BenTheElder · 2020-03-30T19:53:52Z

hmm, why bother checking for leaked resources if we're going to ignore it failing?
retries?
not setting this flag?

ixdy · 2020-03-30T20:41:37Z

The only concern would be if things break permanently (not just a transient failure like we usually see) and we never notice because we'd be ignoring the failures.

That said, I'm not sure whether this has actually ever happened, whereas we have known issues of the transient failures causing job failures. This LGTM, though I'll let others chime in.

spiffxp · 2020-03-30T20:50:29Z

/retest

hmm, why bother checking for leaked resources if we're going to ignore it failing?

In practice, when this script has failed, it's been due to some temporary environmental issue which can't be addressed by contributors anyway. So it's not clear to me that failures due to us being unable to list resources are actionable.

retries?

The script retries 5 times for each resource

not setting this flag?

We care about catching leaked resources, it's caught valid issues in the past (eg: #88355, #74890, #74417, #70191)

mm4tt · 2020-03-31T09:19:49Z

Thanks, @spiffxp!

The recent issues caused a lot of our jobs to turn red even though the underlying tests were passing correctly.
+1 to avoiding that in future, even at the cost of potentially ignoring some leaked resources for a short time.
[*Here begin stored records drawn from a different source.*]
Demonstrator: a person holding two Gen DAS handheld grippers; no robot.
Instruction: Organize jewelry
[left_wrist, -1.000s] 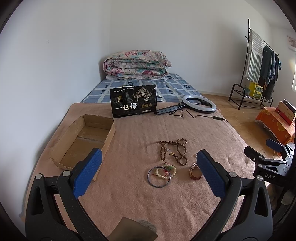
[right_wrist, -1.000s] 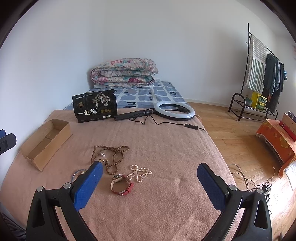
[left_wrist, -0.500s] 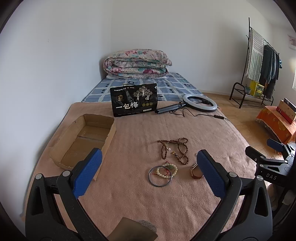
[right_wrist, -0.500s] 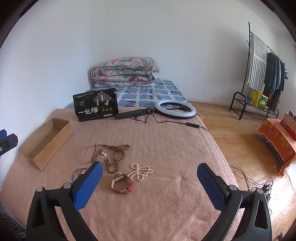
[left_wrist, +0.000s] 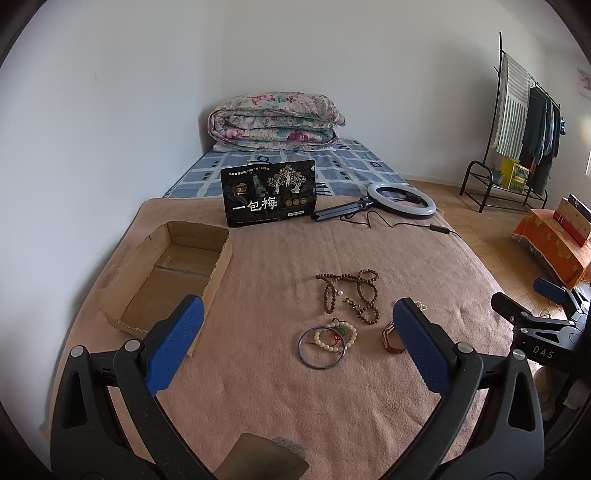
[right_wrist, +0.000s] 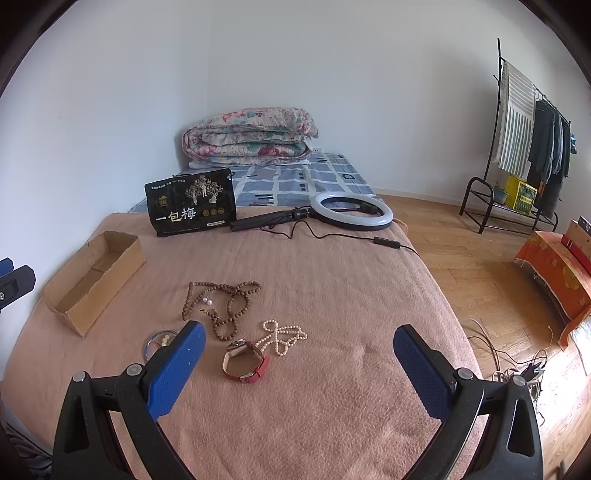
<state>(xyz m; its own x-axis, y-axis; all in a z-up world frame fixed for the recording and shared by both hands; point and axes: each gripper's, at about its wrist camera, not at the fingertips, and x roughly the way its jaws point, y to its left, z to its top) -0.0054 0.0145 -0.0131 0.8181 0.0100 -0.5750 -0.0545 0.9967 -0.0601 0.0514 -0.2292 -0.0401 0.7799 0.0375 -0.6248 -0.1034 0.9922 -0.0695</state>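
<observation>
We hold the left claw (left_wrist: 295, 343) and the right claw (right_wrist: 297, 360) released, jaws spread wide and empty, above the near part of a bed covered by a pink blanket (right_wrist: 332, 406). The jewelry lies in a loose cluster at the blanket's center: a brown bead necklace (right_wrist: 225, 302) farthest, a pearl necklace (right_wrist: 282, 336) to its right and nearer, a red-strapped watch (right_wrist: 245, 362) just beside the pearls, and a thin bangle (left_wrist: 321, 347) overlapping a pale bead bracelet (left_wrist: 338, 334) to the left. An open cardboard box (left_wrist: 166, 273) sits well apart at the left edge. At the far side stand a black pouch (left_wrist: 269, 197) and a ring light (left_wrist: 400, 195).
</observation>
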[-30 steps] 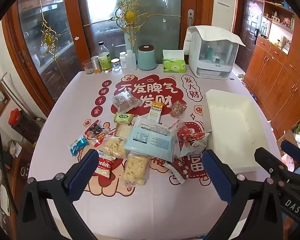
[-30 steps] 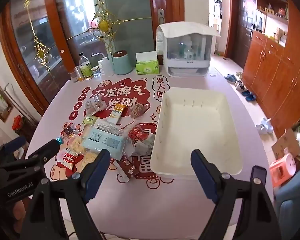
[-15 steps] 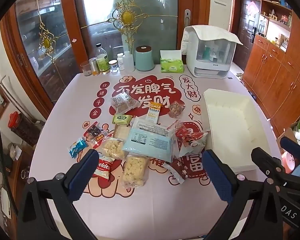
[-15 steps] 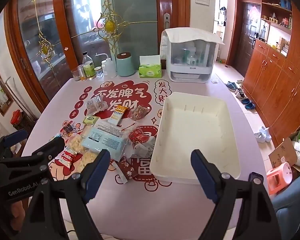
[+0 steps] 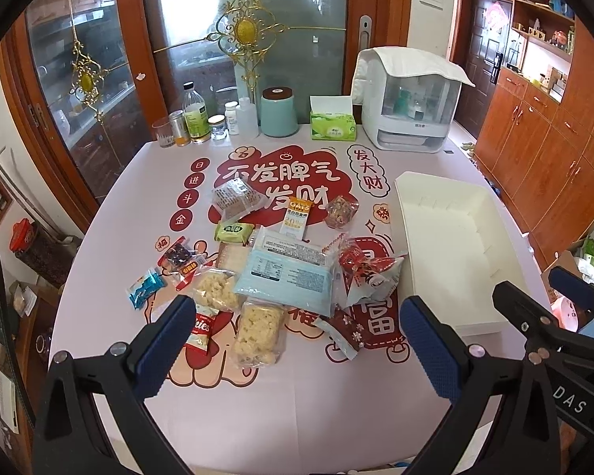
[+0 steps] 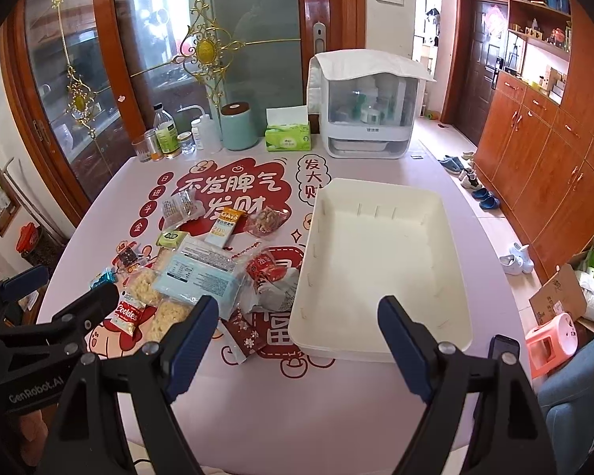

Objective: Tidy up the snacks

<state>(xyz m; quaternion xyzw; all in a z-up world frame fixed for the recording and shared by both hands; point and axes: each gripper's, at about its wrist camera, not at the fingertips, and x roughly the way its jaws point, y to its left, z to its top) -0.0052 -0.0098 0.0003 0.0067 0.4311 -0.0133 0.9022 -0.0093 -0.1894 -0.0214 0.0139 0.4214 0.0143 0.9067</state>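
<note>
You are holding both the left gripper (image 5: 297, 340) and right gripper (image 6: 291, 340) spread and empty; the crinkly plastic snack packets (image 5: 281, 273) are lying piled beside the bare white rectangular plastic bin (image 6: 380, 261), so nothing is sorted yet.

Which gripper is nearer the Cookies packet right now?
Left. The left gripper hangs open right over the Cookies packet, which sits by its left finger. The right gripper, also open, faces the white tray.

Green tissue box (image 5: 332, 124), teal canister (image 5: 278, 112), white covered appliance (image 5: 410, 107), bottles (image 5: 196, 118)
</note>
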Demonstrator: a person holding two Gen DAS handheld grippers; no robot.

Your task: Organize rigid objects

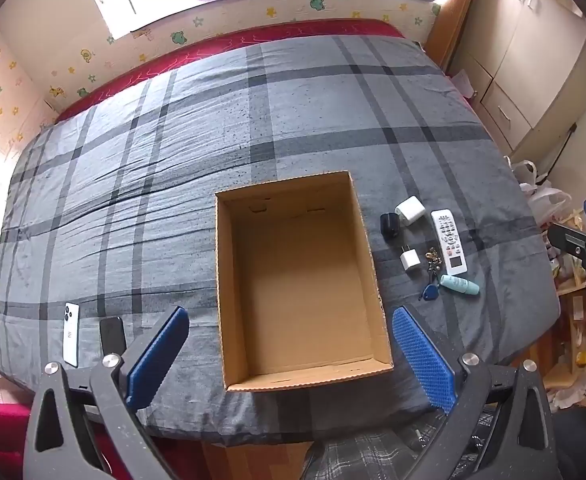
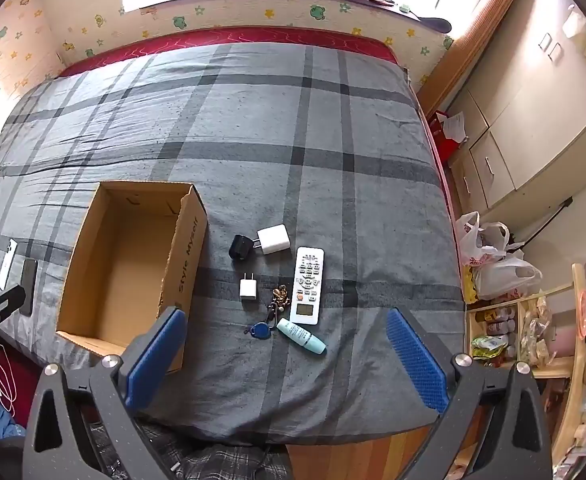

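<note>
An empty cardboard box [image 1: 229, 280] [image 2: 81, 264] lies open on the grey plaid bed cover [image 1: 173, 160]. Right of it sit a white remote [image 1: 449, 242] [image 2: 308, 285], a large white charger [image 1: 410, 210] [image 2: 273, 239], a black plug [image 1: 389, 226] [image 2: 239, 247], a small white charger [image 1: 410, 264] [image 2: 247, 286], keys with a blue fob [image 1: 431, 291] [image 2: 260, 330] and a mint tube [image 1: 459, 284] [image 2: 301, 336]. Two phones, white [image 1: 70, 334] [image 2: 7, 264] and black [image 1: 112, 336] [image 2: 28, 280], lie left of the box. My left gripper [image 1: 289, 316] is open above the box's near end. My right gripper [image 2: 287, 318] is open above the small items.
A wall with cartoon stickers [image 1: 21, 88] and a window border the bed's far side. Cupboards [image 2: 533, 128], plastic bags [image 2: 493, 256] and cluttered wooden shelves [image 2: 509, 332] stand to the right. The bed's near edge [image 2: 293, 436] is just below both grippers.
</note>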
BenTheElder · 2020-03-31T18:14:49Z

The only concern would be if things break permanently (not just a transient failure like we usually see) and we never notice because we'd be ignoring the failures.

this is my concern ...
flipping the flag should be easier than PRing a change to the set +e everywhere but it seems everyone else is onboard, and code wise this is not offensive otherwise sooo

/lgtm
/approve
/hold

k8s-ci-robot · 2020-03-31T18:15:38Z

[APPROVALNOTIFIER] This PR is APPROVED

This pull-request has been approved by: BenTheElder, spiffxp

The full list of commands accepted by this bot can be found here.

The pull request process is described here

Needs approval from an approver in each of these files:

~~cluster/gce/OWNERS~~ [BenTheElder,spiffxp]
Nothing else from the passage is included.